И все мы, в том числе и Блаватский, понимаем: ничто не могло придать такой достоверности рассказу Мюрзек, как это замечание вкупе с рассудительным тоном, каким оно произнесено.
— И именно в эту минуту, — продолжает Робби, — ваш ужас достиг высшей степени?
— Да.
Губы у неё дрожат, но она больше ничего не добавляет.
— Могли бы вы описать нам эту высшую степень?
Блаватский вздымает вверх руки.
— Вся эта психология ничего нам не даст!

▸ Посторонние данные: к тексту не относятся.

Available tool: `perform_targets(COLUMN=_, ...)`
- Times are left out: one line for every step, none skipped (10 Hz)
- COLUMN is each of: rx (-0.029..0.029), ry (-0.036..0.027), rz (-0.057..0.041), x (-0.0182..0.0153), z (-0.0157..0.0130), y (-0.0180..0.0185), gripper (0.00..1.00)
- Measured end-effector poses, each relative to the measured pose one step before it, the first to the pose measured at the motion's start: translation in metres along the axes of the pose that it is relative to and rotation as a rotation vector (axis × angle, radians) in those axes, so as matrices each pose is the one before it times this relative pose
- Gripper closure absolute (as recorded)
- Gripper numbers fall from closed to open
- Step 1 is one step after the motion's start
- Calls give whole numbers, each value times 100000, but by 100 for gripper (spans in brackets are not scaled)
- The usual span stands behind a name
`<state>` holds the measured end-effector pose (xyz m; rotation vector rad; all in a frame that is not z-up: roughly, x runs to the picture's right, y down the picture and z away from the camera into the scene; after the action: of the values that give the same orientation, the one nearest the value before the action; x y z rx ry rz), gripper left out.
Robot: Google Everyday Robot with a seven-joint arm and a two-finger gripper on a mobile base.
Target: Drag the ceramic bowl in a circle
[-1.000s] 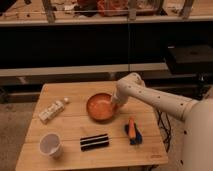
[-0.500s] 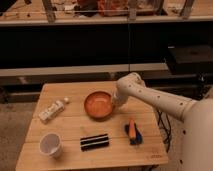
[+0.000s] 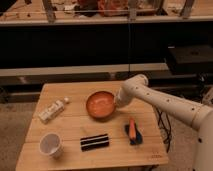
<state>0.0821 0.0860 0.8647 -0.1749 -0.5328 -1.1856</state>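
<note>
The ceramic bowl (image 3: 100, 104), round, shallow and orange-red with a darker rim, sits on the wooden table (image 3: 75, 95) a little right of the middle. My gripper (image 3: 118, 103) is at the bowl's right rim, at the end of the white arm (image 3: 165, 102) that reaches in from the right. The wrist hides the point where it meets the rim.
A white cup (image 3: 51, 145) stands at the front left. A pale bottle (image 3: 52, 111) lies at the left. A dark bar-shaped pack (image 3: 95, 142) lies in front of the bowl. An orange and blue item (image 3: 133, 131) lies at the front right. Dark shelving stands behind the table.
The bowl has slid slightly toward the back of the table with the gripper at its right rim. The other items have not moved.
</note>
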Motion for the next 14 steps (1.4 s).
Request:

Мы здесь не для того, чтобы анализировать состояние души! Перейдём к фактам!
— Но душевное состояние — тоже факты, — говорит Караман, который, возможно, считает себя обязанным защищать «душевное состояние», потому что это связано с «душой».
Мюрзек, кажется, не слышала этого обмена репликами.
— У меня было такое чувство, — продолжает она тихим голосом, — что мне угрожает что-то омерзительное. Сначала я лишилась голоса и меня парализовало, потом стала дико вопить и бросилась бежать.
— В каком направлении? — спрашивает Блаватский. — Поскольку вам не удавалось продвинуться вперёд…
— Должно быть, я бежала по кругу. Я была в совершеннейшей панике. Не понимала, что делаю. Упала в пыль, поднялась, снова упала. В конце концов я наткнулась ногой на ступеньку, поняла, что самолёт здесь, и поднялась в него, чтобы укрыться. Но это не было трапом, это была опускная лестница в хвосте самолёта.
— Опускная лестница! — восклицает Блаватский. — Значит, люк был открыт?